━━ Data excerpt ━━
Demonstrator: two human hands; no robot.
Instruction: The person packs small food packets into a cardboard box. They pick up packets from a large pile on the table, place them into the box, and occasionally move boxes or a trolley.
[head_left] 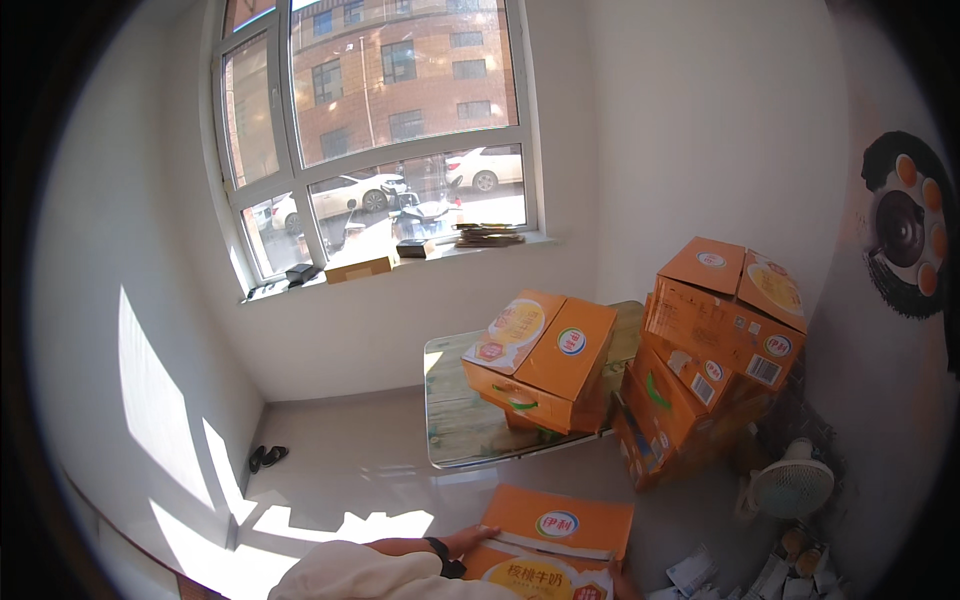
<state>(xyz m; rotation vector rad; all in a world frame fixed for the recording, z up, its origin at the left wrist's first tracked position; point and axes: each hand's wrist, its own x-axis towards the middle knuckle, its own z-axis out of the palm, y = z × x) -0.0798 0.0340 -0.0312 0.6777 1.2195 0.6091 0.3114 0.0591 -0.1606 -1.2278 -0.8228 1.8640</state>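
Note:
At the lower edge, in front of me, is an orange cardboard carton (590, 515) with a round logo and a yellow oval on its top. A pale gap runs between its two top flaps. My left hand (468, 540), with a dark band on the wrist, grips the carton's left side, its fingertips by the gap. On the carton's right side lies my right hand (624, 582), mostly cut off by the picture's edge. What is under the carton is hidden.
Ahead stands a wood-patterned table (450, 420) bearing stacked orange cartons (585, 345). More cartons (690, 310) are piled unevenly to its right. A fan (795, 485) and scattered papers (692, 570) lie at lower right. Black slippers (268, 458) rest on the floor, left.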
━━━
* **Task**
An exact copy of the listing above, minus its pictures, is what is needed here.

* **Exercise solution**
Demonstrator: two human hands; no robot.
Instruction: The person packs small food packets into a cardboard box. They pick up packets from a large pile on the table, place them into the box, and occasionally move boxes or a trolley.
[head_left] 
<state>(xyz m; rotation vector rad; all in a world frame fixed for the recording, z up, its origin at the left wrist's first tracked position; point and axes: each hand's wrist, its own x-axis towards the middle knuckle, its own z-axis out of the palm, y = z × x) -0.0798 0.0340 -0.0312 0.6777 1.2195 0.6091 0.3114 0.0591 -0.1606 -1.2278 -0.8228 1.8640</state>
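Note:
At the lower edge, in front of me, is an orange cardboard carton (590, 515) with a round logo and a yellow oval on its top. A pale gap runs between its two top flaps. My left hand (468, 540), with a dark band on the wrist, grips the carton's left side, its fingertips by the gap. On the carton's right side lies my right hand (624, 582), mostly cut off by the picture's edge. What is under the carton is hidden.
Ahead stands a wood-patterned table (450, 420) bearing stacked orange cartons (585, 345). More cartons (690, 310) are piled unevenly to its right. A fan (795, 485) and scattered papers (692, 570) lie at lower right. Black slippers (268, 458) rest on the floor, left.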

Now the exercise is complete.